Style Shots & Mug Shots



Fabric & Notions Used

The design this time took its cue from the fabric. So let’s talk about fabric first.

  • 95% polyester 5% lycra black micro semi-wet-look knit from Tissu Fabrics. As this was first and foremost a fitting muslin, I shopped my stash for a fabric that I wouldn’t miss if I messed up. It was relatively cheap (the price seem to have gone up a bit now). And when it arrived it looked cheap too. Maybe this sort of vinyl / pvc looking fake leather will always look cheap. Anyway I was on the fence and stumped as to what to make with it. So fitting muslin seemed like a good way to use it up. The wrong side looks velvety matt and good enough to use as the right side too. It wasn’t too difficult to sew. But like many jerseys it curls at the edges, which I tame with spray starch.
  • Notions: Vilene Bias Tape.
  • Tools: Walking foot, spray starch

The Design & Pattern

Block Used:

Dartless Fitted Knit Top Block (Bodice & Sleeve)

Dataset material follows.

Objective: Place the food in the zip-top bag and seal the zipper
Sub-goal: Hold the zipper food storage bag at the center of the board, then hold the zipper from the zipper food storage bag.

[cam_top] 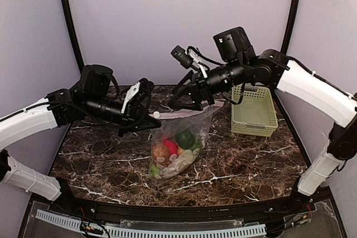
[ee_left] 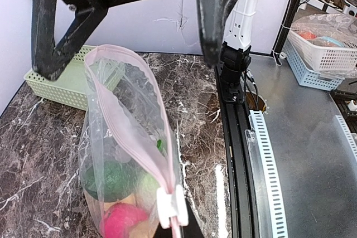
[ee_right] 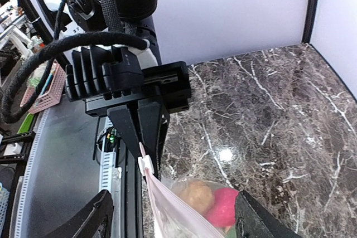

So the fitting tweaks I made were

  • Made the shoulder slope steeper by adding teeny bit more height to the shoulder seam at the neck side on both Front & Back.
  • Shifted the side seam above the bust towards the front to make matching seam intersection at underarm easier for my wonky arms!
  • Re-drafted the sleeve from scratch just in case my first draft was not done correctly. But nope, my pattern still looks a bit odd. To avoid uncomfortably twisted sleeves, I still had to slant the sleeve below the bicep towards the front. The sleeve cap does look a bit more ‘normal’ in this second attempt though.

Design Changes Made

  • I was originally going to make this into a simple replacement for a RTW top I wore to death. That top had a fitted silhouette with envelope neckline.
  • I was a bit nervous about looking too S&M, so decided to go with a skiming silhouette (with a tiny bit of ease rather than going into skin-tight negative ease territory) and ‘color block’ with the matt side for a bit of artsy fartsy black-on-black Constructivist action.
  • To take the dominatrix vibe down another notch I added the puff over-sleeves inspired by an early 90’s Pam Hogg design from my clipping stash. The pattern for this was drafted using the top of my new Fitted Knit Top Sleeve Block and puff sleeve instruction from Designing Apparel Through The Flat Pattern. To keep sewing simple, the puff sleeves’ sleeve seams are sewn into the main sleeves’ sleeve seams – ie treating the two layers as one.
  • For the hem I shortened to a casual just below high hip length with side seam vents. And to reinforce the ‘color blocking’ layered-look sleeves as an intentional design, I added a matt band to the hem and made it look like an underlayer rather than just a hem border. My band is shaped – I was worried a straight band might not hang right. So I also had to cut a facing for the hem band.
  • One design element that I haven’t done yet which I might still do is to add a painted / transfer print design to the back. Again this would hopefully be matt black on black. I’m thinking a bull skull might go well with the slightly Camden punkish vibe of this top. I haven’t quite figure out how to do it yet.

Construction Notes

Again, in case I want to sew something similar again I’m jotting down here what I did. Feel free to try it yourself. But this isn’t intended as a properly written sewing instruction. The usual pressing, grading, neat seam finishing along the way applies if you want to try it yourself.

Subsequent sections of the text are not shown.